→ Problem to solve:
Verbatim transcription of the listing is needed.
________________
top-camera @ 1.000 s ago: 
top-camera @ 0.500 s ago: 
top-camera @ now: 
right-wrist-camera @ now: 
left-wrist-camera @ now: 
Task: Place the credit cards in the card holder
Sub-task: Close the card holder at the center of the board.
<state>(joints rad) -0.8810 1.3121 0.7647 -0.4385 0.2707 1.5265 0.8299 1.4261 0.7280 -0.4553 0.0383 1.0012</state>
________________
→ Exercise solution:
top-camera @ 1.000 s ago: 
top-camera @ 0.500 s ago: 
top-camera @ now: 
right-wrist-camera @ now: 
left-wrist-camera @ now: 
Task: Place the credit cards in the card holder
Sub-task: Close the card holder at the center of the board.
<state>(joints rad) -0.8810 1.3121 0.7647 -0.4385 0.2707 1.5265 0.8299 1.4261 0.7280 -0.4553 0.0383 1.0012</state>

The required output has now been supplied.